Но как я могу подготовить ее к тому, что ее обожаемый отец отвернулся от матери, которую она так глубоко любит? Как можно сказать ей, что ее отец искренне полагает, что не был женат на ее матери, что они все эти годы жили в смертном грехе? Как сказать ей, что на небе есть Бог, который, заметив это, решил наказать молодую супружескую пару смертями четырех младенцев, мальчиков и девочек? Я не могу сказать такое двенадцатилетней девочке, девочке, которую люблю, как люблю эту; и забочусь о том, чтобы никто другой тоже не сказал.

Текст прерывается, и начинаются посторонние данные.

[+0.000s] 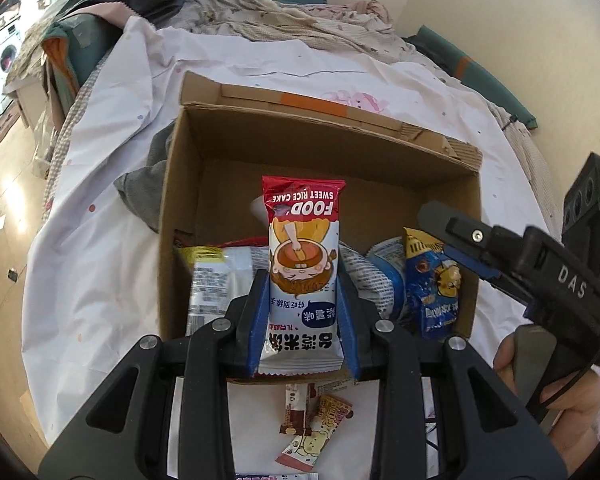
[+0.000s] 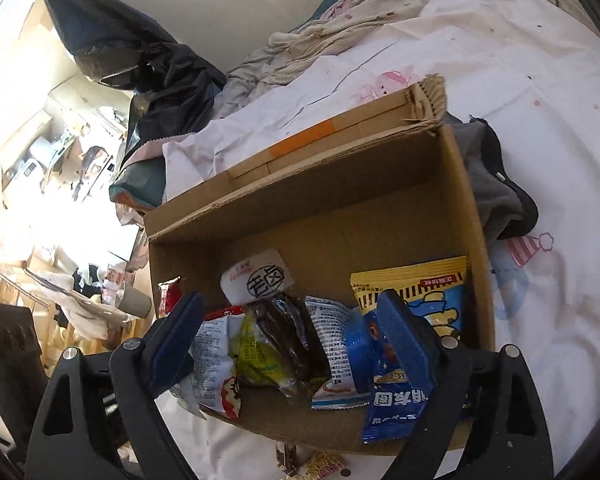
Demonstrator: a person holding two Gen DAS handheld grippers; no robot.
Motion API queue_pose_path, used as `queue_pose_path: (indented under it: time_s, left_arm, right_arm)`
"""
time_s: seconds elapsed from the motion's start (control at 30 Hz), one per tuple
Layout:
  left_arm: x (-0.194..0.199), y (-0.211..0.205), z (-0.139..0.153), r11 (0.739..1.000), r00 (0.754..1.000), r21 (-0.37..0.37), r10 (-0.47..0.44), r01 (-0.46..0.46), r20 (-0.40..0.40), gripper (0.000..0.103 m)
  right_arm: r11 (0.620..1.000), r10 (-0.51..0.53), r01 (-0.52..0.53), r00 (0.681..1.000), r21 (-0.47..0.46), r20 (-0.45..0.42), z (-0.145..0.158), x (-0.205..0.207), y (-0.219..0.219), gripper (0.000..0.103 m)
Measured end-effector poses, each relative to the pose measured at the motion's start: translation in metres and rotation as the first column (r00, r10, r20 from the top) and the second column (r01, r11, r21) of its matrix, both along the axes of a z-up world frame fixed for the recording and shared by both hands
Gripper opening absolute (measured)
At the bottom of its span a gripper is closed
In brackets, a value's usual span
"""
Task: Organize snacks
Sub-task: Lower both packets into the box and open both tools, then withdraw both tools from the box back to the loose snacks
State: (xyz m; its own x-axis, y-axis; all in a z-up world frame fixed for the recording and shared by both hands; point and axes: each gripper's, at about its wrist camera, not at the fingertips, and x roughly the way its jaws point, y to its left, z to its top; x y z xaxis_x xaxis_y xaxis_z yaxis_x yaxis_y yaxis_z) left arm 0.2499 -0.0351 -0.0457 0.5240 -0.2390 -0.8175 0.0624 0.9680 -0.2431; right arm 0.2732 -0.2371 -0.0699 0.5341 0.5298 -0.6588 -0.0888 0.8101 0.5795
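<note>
Place: home bedroom, lived-in and cluttered.
Bed (image 1: 112, 184): white printed sheet, crumpled bedding (image 1: 300, 16) heaped against the wall.
Doorway side: washing machine (image 1: 4, 56) on wooden floor.
Other room: sunlit clutter, drying rack (image 2: 60, 292) hung with clothes.

Rice cake packet (image 1: 302, 276) hides the middle of the box (image 1: 320, 152) floor. Snack at left-wrist view's bottom edge (image 1: 276, 476) cut off, label unreadable. Grey cloth (image 2: 500, 196) partly behind box wall. Room at left (image 2: 40, 160) overexposed, details lost. Small print on packets too small to read.
</note>
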Motion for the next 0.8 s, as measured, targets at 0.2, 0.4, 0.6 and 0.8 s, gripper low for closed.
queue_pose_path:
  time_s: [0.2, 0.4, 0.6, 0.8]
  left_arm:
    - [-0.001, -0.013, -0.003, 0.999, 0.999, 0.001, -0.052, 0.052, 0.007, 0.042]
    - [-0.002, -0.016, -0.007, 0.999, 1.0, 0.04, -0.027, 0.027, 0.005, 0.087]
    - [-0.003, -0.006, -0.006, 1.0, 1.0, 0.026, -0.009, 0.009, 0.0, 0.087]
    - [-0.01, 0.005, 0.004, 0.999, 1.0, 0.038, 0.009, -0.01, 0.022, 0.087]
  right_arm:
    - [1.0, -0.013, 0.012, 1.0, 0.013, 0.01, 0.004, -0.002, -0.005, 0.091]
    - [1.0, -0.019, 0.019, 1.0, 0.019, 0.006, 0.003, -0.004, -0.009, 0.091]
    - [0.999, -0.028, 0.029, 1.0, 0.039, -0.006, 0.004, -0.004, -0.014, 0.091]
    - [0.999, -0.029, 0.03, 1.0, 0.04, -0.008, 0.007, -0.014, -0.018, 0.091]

Держать ее в неведении нетрудно, мы редко обедаем при дворе, и никто нас теперь не навещает. Я не сразу понимаю, что это еще один признак неспокойных времен. Двор наследницы престола, как бы молода она ни была, всегда место шумное, людное и желанное. Даже служба у дитяти вроде Марии привлекает людей, знающих, что однажды она станет королевой Англии и расположения ее нужно добиваться сейчас.

Но не этой осенью. Этой осенью, по мере того как становится холоднее и темнее, и кажется, что каждое утро появляется унылый серый свет, но не солнце, из Лондона не приезжают верховые, по реке не приходят быстрые барки, ловящие прилив. Этой осенью мы не востребованы; ни у придворных, ни у советников. Мы даже не привлекаем просителей и жалобщиков. Про себя я думаю, что мы очень низко пали в глазах света, если нас не посещают даже те, кто хочет взять взаймы.

Принцесса Мария не знает, почему так; но я знаю. Лишь по одной причине мы можем так тихо жить в Ричмонде, словно в частном доме, а не во дворце. Король, должно быть, дает всем понять, что Мария – не наследница его престола. Он, наверное, без слов, исподволь, как умеют короли, сообщает, что есть причина, по которой принцесса Мария больше не живет в своем замке в Ладлоу, не управляет Уэльсом, что принцесса Мария больше не помолвлена с королем Франции или королем Испании, что принцесса Мария живет в Ричмонде, как дочь дома Тюдоров, – ей служат, ее поддерживают и уважают, – но она не важнее своего единокровного брата-бастарда, мальчика Бесси Блаунт.

Придворные суетятся вокруг новой приманки, как мошки у потного лица. Я узнаю это от своей портнихи, которая приезжает в Ричмонд на примерку моего бархатного темно-красного платья для зимних праздников, но с гордостью говорит, что у нее едва есть время им заниматься, поскольку ее полностью загрузили дамы из Саффолк-хауса в Саутуорке. Я стою на табурете, а помощница портнихи закалывает подол, пока портниха ушивает лиф.